Tahun 1953, Sujatin ditunjuk sebagai Ketua Umum Perwari. Di bawah nahkodanya, Perwari berdiri
paling depan menentang poligami.

Puncaknya, pada 17 Desember 1953, Perwari memerintahkan seluruh cabangnya menggelar aksi
memprotes PP yang membolehkan poligami. Aksi itu mendapat dukungan luas.

Belum selesai isu PP, tahun itu juga tersiar kabar rencana pernikahan Sukarno dengan Hartini. Sujatin
dan Perwari meradang. Saat itu, tak banyak organisasi perempuan yang berani memprotes poligami
Sukarno.

Tetapi Sujatin dan Perwari berani memilih jalannya yang konsisten untuk menentang poligami.
Perwari menunjuk Sujatin untuk menyampaikan protes langsung kepada Presiden Sukarno.

Di tahun yang sama, Perwari dan organisasi perempuan lainnya tengah berjuang keras untuk
menghasilkan UU perkawinan yang demokratis.
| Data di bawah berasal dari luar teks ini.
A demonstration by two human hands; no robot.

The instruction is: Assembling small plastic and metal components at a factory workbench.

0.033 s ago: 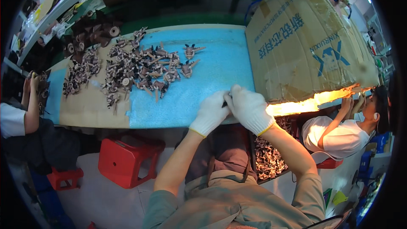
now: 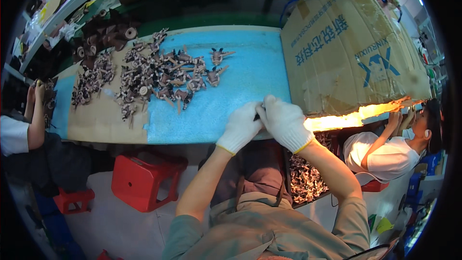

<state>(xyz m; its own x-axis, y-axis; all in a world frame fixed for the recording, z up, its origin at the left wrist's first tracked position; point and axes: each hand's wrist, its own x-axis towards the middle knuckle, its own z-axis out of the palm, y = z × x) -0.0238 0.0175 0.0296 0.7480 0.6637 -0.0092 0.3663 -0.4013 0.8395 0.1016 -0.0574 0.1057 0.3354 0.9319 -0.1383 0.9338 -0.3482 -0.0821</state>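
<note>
Both my hands wear white knitted gloves with yellow cuffs and meet over the front edge of the blue-topped table (image 2: 250, 77). My left hand (image 2: 239, 126) is closed, its fingertips against those of the other hand. My right hand (image 2: 283, 123) is closed too, with thumb and fingers pinched together. A small dark bit shows between them, mostly hidden by the gloves, and its kind cannot be made out. Beyond and to the left lies a heap of small brown and black figurines (image 2: 163, 77). Two figurines (image 2: 215, 75) lie apart at its right side, nearest my hands.
A large cardboard box (image 2: 346, 53) stands at the right, bright orange light glowing under its lower edge. Below that is a bin of figurine pieces (image 2: 305, 178). Dark brown cone-like parts (image 2: 108, 36) lie far left. A red stool (image 2: 144, 183) stands left; people sit at both sides.
</note>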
Tahun 1960-an, Sujatin mulai mengurangi keterlibatannya di Perwari. Akan tetapi, perhatiannya
pada isu-isu perempuan tidak pernah surut.

Di masa Orde baru, dia sempat mengisi beberapa jabatan di pemerintahan, seperti konsultan
Departemen Sosial (1974-1978). Dia juga sempat memimpin Persatuan Wredatama Republik
Indonesia (PWRI).

Pada 1 Desember 1983, Sujatin menghembuskan napas terakhirnya di RS Cipto Mangunkusumo.